The idea that somehow knowledge and godliness can be separated is ludicrous. For Jesus, a person who listens to his words and does not do what he says is like a builder who builds his house on sand. The point behind this parable is not to show that knowledge and godliness ("theory" and "practice") are separate, but that when they are separated, crazy and destructive things result.

I have a friend who is simultaneously attracted to and repelled by Reformed Theology. He is most definitely a Christian and he embraces much of what this theology teaches as being biblical. Yet he has had many bad experiences of unloving, arrogant, emotion-suppressing, and socially rigid reformed Christians - so much so that he occasionally calls himself a "post evangelical". To him I have said (and have to keep saying) that the culture that surrounds Reformed Christianity is not Reformed Christianity (btw, to me "Reformed Christianity" is actually "Christianity". I may explain this further in another post.) So while many Reformed Christians are arrogant and unloving and so on, it is not because they have embraced Reformed Christianity, but because they haven't embraced Reformed Christianity.
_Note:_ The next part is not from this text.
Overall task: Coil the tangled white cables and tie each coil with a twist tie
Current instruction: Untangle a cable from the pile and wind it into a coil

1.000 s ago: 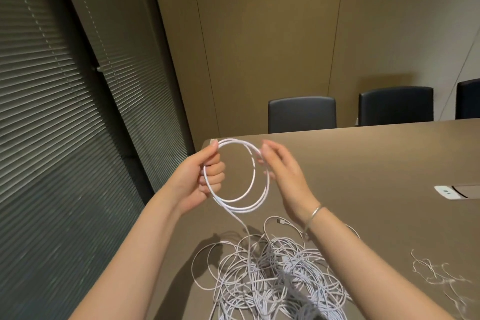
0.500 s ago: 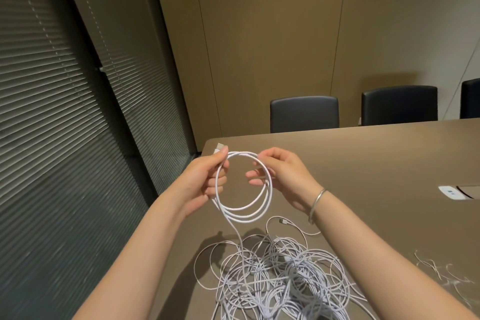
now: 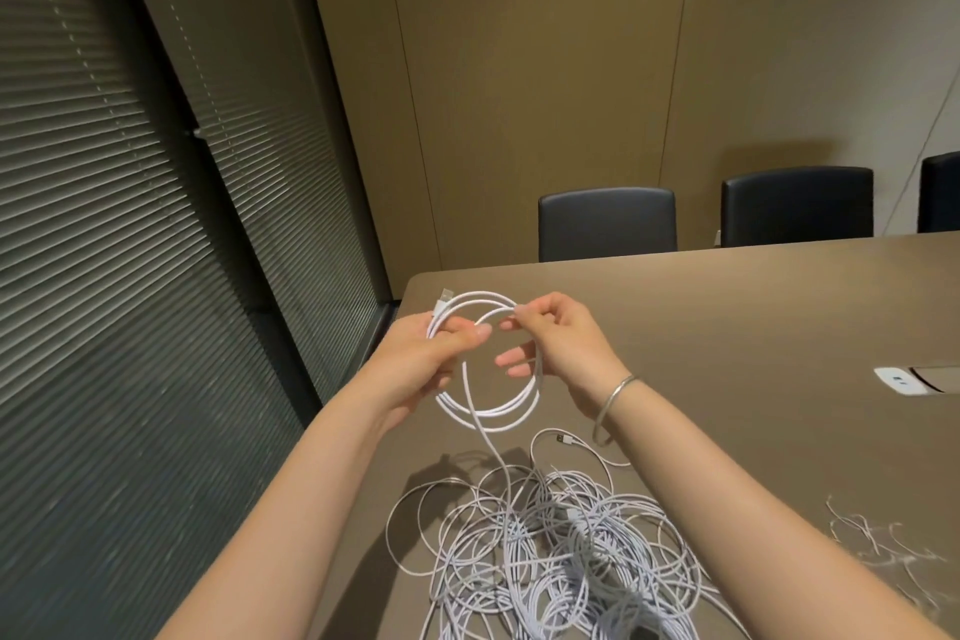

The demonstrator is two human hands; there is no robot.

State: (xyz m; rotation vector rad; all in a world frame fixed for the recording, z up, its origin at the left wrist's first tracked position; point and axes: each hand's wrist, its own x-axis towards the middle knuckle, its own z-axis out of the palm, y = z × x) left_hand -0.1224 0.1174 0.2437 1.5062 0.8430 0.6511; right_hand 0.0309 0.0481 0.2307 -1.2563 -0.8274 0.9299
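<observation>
Coil (image 3: 488, 359) held upright above the table (image 3: 727, 327), over its far left corner. Left hand (image 3: 431, 359) grips the coil's left side, plug end sticking up past the fingers. Right hand (image 3: 561, 343) pinches the top strand, lower fingers loosely hooked inside the loop.

One strand drops from the coil's bottom, down and nearward, into the tangle (image 3: 550, 551) lying between the forearms. Slack therefore feeds from below and near; right hand likely takes the next loop.

Ties (image 3: 878, 541) near right, well apart from the coil, right hand closer. Table edge close on the left; open room to the right.
</observation>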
How can the study of God and his grace lead us to arrogance, unloving behaviour and suppressing our emotions? The doctrines of grace must always lead to humility, joy and love. How is it that razor-sharp theology can lead to a razor-sharp tongue? Easy: The theology was never razor-sharp in the first place.

The normal experience of a person who is saturated with the knowledge of biblical theology is one of love and godliness. A lack of godliness is the same as a lack of theology.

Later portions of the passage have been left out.